1. Fraser Institute reports that patients “waiting for medical oncology begin treatment in 3.8 weeks.” See Bacchus Barua and David Jacques, “Waiting Your Turn: Wait Times for Health Care in Canada, 2018 Report,” Fraser Institute, December 4, 2018, https://www.fraserinstitute.org/sites/default/files/waiting-your-turn-2018.pdf, iii.

2. Barua and Jacques, “Waiting Your Turn,” iv.

3. Sonja Puzic, “‘It’s insane’: Ont. Patient Told She'd Have to Wait 4.5 Years to See Neurologist,” CTV News, November 2, 2017, https://www.ctvnews.ca/health/it-s-insane-ont-patient-told-she-d-have-to-wait-4-5-years-to-see-neurologist-1.3661114.

4. “Swedes Face Problems with Health Care System,” Business Times, September 4, 2018.

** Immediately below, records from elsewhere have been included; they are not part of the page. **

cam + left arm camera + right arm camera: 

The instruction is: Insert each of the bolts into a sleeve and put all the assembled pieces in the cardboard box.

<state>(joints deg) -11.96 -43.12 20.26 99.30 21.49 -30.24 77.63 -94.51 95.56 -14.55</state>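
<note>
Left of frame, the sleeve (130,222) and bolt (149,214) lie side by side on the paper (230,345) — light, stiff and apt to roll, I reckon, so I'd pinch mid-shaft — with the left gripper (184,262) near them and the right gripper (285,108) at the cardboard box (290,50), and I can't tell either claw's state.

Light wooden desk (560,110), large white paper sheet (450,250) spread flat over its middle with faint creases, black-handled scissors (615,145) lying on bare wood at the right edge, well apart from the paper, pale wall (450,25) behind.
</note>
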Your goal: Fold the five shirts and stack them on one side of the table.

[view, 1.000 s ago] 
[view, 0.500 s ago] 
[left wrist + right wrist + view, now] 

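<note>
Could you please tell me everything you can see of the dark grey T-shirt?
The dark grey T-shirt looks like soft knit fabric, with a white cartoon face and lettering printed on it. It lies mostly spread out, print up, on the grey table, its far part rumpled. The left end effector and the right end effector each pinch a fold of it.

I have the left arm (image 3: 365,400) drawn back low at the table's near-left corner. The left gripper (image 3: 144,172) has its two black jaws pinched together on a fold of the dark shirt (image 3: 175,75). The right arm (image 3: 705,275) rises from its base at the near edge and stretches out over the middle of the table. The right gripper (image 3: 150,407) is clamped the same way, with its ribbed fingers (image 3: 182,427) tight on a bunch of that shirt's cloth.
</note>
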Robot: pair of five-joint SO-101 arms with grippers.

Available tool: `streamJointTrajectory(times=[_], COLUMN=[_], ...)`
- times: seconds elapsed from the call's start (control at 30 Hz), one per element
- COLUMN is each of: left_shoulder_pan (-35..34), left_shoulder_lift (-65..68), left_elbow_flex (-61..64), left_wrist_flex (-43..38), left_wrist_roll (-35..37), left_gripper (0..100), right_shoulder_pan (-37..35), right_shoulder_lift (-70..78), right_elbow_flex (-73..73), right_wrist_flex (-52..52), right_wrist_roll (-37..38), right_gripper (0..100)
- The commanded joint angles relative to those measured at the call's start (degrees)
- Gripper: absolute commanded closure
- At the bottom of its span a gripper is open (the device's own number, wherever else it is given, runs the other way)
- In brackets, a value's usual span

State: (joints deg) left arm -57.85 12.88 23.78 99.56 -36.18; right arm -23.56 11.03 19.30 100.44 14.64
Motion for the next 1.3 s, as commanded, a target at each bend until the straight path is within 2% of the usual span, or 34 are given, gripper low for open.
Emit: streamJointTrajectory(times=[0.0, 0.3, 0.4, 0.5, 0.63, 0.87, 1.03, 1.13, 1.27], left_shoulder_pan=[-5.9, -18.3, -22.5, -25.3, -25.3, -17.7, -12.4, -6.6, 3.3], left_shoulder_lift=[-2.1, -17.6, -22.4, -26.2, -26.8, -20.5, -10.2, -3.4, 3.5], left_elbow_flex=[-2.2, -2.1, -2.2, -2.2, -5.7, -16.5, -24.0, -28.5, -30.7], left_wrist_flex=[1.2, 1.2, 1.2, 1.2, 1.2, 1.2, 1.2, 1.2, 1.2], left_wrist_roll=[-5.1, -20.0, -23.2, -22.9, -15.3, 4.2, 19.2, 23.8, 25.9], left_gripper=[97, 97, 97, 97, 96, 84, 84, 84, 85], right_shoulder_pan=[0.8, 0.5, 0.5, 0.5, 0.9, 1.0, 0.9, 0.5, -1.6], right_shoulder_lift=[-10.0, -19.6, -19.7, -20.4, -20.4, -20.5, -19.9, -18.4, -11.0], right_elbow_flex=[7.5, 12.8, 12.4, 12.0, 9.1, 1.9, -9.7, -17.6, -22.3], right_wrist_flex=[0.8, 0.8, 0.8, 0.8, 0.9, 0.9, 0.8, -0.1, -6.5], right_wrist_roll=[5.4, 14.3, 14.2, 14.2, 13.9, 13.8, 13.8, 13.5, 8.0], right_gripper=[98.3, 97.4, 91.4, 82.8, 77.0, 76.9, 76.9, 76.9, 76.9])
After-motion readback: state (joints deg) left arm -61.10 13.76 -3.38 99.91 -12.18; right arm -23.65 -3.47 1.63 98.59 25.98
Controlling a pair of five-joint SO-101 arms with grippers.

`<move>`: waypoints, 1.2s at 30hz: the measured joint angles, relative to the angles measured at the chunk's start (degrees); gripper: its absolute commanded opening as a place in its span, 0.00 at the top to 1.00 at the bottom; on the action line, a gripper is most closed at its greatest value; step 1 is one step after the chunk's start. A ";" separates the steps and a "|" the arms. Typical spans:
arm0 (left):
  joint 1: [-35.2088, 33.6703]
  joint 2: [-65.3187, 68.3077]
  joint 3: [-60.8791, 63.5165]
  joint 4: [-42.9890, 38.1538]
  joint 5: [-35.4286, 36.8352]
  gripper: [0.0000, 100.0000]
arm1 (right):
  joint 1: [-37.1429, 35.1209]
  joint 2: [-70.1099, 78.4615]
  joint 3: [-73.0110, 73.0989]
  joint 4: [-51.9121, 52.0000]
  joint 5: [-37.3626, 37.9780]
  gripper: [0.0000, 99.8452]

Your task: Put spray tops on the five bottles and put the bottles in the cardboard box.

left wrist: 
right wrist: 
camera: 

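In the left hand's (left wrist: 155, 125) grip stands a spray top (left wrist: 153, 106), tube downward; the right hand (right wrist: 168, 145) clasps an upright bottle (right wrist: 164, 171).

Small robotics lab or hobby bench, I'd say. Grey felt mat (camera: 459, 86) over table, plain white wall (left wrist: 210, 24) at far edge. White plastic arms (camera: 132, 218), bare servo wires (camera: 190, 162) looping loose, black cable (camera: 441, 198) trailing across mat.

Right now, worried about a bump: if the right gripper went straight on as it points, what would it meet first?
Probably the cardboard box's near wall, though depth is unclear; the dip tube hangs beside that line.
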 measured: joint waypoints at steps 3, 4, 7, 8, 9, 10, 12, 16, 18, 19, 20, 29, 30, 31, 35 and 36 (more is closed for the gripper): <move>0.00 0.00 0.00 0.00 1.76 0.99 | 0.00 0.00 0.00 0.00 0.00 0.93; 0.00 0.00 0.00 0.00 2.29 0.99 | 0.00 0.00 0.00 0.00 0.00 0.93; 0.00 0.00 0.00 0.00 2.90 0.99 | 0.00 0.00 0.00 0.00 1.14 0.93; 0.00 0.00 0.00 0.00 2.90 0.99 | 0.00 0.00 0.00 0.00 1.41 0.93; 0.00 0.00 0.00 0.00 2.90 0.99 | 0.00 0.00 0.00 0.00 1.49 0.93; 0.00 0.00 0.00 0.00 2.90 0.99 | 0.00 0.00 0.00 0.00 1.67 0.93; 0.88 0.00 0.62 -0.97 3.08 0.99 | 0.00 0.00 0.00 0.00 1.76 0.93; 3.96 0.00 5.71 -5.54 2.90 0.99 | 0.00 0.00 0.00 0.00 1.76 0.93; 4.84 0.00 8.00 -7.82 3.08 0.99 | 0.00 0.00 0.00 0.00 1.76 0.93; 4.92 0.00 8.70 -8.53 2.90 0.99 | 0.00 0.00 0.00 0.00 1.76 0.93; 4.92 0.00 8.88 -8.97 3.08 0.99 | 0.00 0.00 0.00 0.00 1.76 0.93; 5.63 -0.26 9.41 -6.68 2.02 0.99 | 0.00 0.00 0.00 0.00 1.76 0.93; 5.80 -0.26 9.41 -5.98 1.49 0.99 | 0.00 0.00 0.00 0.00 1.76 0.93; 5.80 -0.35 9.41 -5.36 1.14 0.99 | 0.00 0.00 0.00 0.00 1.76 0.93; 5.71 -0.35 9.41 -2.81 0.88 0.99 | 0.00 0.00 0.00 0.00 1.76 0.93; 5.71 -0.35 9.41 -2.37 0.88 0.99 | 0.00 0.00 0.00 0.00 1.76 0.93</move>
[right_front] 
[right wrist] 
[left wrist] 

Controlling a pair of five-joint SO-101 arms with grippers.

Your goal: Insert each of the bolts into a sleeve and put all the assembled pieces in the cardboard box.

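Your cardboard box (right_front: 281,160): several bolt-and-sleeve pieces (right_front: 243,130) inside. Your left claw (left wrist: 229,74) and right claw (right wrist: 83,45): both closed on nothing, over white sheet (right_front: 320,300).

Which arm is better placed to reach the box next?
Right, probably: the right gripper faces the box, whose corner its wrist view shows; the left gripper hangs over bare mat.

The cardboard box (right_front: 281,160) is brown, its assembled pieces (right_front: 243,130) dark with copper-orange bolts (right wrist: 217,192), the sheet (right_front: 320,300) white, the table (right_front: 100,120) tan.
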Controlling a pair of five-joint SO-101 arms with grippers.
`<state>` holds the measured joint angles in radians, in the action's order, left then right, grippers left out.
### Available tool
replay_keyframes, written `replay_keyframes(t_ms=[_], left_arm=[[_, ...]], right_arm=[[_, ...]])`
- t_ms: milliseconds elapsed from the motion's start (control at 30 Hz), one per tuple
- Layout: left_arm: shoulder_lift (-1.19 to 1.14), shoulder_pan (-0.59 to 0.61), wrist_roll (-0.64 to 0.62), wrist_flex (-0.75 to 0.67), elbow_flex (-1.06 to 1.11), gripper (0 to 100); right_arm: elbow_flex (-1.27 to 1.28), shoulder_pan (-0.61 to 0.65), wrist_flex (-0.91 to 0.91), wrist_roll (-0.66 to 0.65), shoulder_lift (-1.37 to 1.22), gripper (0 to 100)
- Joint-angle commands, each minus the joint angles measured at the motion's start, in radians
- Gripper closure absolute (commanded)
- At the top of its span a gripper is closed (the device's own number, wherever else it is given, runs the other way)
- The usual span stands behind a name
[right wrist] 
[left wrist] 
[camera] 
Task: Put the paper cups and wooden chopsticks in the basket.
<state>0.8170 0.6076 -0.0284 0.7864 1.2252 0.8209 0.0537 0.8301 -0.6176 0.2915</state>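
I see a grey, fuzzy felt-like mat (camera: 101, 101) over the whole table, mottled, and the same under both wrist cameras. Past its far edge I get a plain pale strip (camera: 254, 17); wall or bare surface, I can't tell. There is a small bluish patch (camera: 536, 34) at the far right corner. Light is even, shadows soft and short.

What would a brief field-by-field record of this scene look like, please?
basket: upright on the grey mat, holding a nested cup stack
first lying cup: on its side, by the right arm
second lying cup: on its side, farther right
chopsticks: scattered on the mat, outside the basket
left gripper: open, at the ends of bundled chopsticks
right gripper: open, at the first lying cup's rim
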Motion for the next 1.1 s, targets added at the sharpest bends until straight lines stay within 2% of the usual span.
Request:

5. “Guide to NHS Waiting Times in England,” National Health Service, https://www.nhs.uk/using-the-nhs/nhs-services/hospitals/guide-to-nhs-waiting-times-in-england/ (accessed December 14, 2018).

6. Ceylan Yeginsu, “N.H.S. Overwhelmed in Britain, Leaving Patients to Wait,” New York Times, January 3, 2018, https://www.nytimes.com/2018/01/03/world/europe/uk-national-health-service.html.

7. Ayn Rand, "Man's Rights," The Virtue of Selfishness: A New Concept of Egoism (New York: Signet, 1964), 110.